Kalau harus menunggu sampai ada perubahan Undang-Undang Pemilu yang memasukkan ketentuan tersebut, maka pasti yang diuntungkan adalah para mantan napi korupsi itu, dan yang dirugikan adalah rakyat banyak, Pemilu berkwalitas dan berintegritas pun ternoda, dan cita-cita terciptanya tata kelola pemerintahan yang baik pun terancam.
Jika pun akan ada perubahan Undang-Undang Pemilu tentu tak mungkin bisa terjadi sebelum Pemilu 2019, karena memerlukan waktu yang panjang untuk pembahasannya sampai dengan pengesahannya, batas waktu pendaftaran bakal calon anggota legislatif itu saja sudah berakhir pada 17 Juli 2018 lalu.
**
Frasa "kecuali secara terbuka dan jujur mengemukakan kepada publik bahwa yang bersangkutan mantan terpidana" baru ditambahkan di Undang-Undang Pemilu 2017, yaitu pada Pasal 240 huruf g tersebut di atas, di Undang-Undang Pemilu sebelumnya, yaitu Undang-Undang Nomor 8 Tahun 2012, frasa tersebut tidak ada.
Pasal 51 huruf g UU Nomor 8 Tahun 2012 tentang Pemilihan Anggota DPR, DPD dan DPRD (UU Pemilu):
g. tidak pernah dijatuhi pidana penjara berdasarkan putusan pengadilan yang telah mempunyai kekuatan hukum tetap karena melakukan tindak pidana yang diancam dengan pidana penjara 5 (lima) tahun atau lebih.
Penambahan frasa tersebut sengaja dibuat untuk melonggarkan syarat bagi bekas napi yang pernah dipenjara karena melanggar tindak pidana yang diancam dengan hukuman penjara 5 tahun atau lebih (khususnya korupsi), yaitu dibuka peluangnya lagi untuk bisa mencalonkan diri sebagai anggota legistif dengan cara melonggarkan ketentuan itu dengan syarat mengumumkan dirinya adalah mantan napi (korupsi).
Padahal syarat mengumumkan dirinya sebagai mantan napi itu sesungguhnya tidak efektif bagi para pemilih, terutama di daerah-daerah yang akses informasi dan akses internetnya masih kurang, ditambah lagi kebiasaan mayoritas masyarakat kita yang tidak terbiasa rajin membaca dan mencari informasi sendiri. Maka keberadaan mantan napi di antara para calon anggota legislatif itu sulit diketahui meskipun mereka telah mengumumkan status mereka itu.

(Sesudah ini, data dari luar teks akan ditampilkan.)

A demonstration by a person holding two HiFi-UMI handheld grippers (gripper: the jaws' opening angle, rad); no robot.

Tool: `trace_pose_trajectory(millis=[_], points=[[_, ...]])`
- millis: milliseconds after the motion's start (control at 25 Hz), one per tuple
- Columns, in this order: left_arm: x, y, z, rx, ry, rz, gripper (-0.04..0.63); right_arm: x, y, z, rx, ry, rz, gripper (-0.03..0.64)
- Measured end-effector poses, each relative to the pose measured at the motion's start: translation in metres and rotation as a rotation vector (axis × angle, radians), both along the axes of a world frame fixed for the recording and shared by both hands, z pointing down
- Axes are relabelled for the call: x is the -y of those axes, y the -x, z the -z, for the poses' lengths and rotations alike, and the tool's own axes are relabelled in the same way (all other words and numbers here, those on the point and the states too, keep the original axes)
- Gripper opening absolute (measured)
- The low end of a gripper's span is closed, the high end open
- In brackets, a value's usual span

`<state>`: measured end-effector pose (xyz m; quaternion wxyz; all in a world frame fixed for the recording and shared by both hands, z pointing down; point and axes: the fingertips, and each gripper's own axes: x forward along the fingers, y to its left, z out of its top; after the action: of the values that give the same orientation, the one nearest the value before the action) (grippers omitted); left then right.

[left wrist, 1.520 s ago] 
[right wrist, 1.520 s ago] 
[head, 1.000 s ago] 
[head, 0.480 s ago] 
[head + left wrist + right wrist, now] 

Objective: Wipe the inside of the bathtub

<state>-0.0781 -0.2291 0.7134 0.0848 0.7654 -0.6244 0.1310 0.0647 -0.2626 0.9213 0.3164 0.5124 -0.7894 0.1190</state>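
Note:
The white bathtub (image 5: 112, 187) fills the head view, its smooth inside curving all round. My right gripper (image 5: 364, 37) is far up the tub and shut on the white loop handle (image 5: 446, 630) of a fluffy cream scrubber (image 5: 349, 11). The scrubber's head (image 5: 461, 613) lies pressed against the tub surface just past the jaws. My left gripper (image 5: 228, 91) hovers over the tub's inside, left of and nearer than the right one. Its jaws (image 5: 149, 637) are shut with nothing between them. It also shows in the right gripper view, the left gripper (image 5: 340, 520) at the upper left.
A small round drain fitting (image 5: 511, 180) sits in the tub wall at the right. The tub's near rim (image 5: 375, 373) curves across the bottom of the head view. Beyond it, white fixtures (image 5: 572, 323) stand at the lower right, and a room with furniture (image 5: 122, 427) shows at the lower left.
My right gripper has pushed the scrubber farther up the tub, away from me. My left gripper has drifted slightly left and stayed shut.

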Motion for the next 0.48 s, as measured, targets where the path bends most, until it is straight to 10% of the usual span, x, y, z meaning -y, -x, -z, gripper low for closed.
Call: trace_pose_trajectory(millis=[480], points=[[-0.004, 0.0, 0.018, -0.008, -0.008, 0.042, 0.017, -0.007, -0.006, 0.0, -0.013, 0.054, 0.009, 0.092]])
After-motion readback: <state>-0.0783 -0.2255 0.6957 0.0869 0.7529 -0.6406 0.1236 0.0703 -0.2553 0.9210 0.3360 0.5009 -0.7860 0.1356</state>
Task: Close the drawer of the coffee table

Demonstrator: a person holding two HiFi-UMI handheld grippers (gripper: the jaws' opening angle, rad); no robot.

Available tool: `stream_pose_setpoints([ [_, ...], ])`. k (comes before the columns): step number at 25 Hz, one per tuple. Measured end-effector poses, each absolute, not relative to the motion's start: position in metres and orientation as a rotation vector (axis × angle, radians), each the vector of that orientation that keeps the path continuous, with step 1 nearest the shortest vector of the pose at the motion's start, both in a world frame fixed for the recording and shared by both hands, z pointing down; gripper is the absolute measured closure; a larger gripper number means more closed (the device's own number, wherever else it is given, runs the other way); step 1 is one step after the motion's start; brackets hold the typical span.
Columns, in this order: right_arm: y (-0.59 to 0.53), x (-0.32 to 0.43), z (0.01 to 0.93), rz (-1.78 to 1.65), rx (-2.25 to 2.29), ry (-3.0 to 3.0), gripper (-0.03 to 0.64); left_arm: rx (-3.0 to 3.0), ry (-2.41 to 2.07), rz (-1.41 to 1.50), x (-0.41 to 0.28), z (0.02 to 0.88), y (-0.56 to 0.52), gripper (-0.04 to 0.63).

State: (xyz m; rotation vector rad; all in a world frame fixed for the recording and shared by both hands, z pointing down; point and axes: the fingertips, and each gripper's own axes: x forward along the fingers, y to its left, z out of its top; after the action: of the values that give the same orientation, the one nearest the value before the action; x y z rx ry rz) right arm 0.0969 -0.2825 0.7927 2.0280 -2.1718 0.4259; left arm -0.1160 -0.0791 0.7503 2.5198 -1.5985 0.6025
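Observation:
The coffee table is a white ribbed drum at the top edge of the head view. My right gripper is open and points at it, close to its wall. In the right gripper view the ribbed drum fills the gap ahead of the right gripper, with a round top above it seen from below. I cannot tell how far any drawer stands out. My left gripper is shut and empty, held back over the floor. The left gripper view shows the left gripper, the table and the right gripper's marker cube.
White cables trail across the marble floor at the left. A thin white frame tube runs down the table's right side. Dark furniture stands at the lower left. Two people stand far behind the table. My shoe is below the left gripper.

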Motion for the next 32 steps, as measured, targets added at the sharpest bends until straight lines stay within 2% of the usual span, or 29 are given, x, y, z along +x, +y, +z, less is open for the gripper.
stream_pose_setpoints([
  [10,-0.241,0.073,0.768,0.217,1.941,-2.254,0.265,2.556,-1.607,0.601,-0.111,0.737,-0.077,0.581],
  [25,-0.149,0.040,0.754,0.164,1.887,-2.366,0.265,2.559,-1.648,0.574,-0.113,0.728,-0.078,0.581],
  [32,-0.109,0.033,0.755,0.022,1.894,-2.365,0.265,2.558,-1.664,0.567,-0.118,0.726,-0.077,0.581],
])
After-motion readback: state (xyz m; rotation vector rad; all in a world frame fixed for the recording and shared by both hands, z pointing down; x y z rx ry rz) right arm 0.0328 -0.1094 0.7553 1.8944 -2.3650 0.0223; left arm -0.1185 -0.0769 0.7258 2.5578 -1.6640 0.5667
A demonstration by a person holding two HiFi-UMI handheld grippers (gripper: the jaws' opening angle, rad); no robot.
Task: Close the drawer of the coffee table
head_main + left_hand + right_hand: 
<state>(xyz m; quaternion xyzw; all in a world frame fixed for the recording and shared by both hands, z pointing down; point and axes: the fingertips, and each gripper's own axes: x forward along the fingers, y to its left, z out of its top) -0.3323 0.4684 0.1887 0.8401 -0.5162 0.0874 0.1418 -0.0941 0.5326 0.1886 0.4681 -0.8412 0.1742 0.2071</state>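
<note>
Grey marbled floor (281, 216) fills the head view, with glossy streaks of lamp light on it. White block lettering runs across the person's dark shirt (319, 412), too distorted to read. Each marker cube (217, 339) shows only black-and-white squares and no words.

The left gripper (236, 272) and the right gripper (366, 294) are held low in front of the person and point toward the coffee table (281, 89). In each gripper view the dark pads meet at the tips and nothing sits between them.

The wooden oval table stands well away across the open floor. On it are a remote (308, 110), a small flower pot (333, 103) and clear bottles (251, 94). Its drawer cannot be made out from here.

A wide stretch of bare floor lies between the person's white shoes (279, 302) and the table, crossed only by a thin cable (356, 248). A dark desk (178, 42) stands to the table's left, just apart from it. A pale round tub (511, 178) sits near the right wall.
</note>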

Jika mau lebih efektif, seharusnya ketentuan wajib mengumumkan dirinya sebagai bekas napi itu diimplementasikan dengan cara pada foto diri dan data dirinya di pengumuman dan lembaran surat surat dicantumkan saja informasi tersebut, supaya saat mau mencoblos pemilih bisa langsung mengetahuinya.
Tetapi jauh lebih efektif dengan sejak dini menutup pintu kesempatan bagi mereka untuk menjadi anggota legislatif dengan cara seperti yang diterapkan oleh KPU itu.
Dengan pertimbangan-pertimbangan sebagaimana diuraikan di atas, maka wajar dan dapat diterima keputusan KPU yang membuat ketentuan tambahan syarat bagi bakal calon anggota legislatif di Pemilu 2019 mendatang. Tentu saja disertai harapan ketentuan ini kelak dimasukkan ke dalam Undang-Undang Pemilu yang baru, agar lebih menjamin kepastian hukum demi mencapai Pemilu yang semakin berkwalitas dengan integritasnya yang semakin tinggi.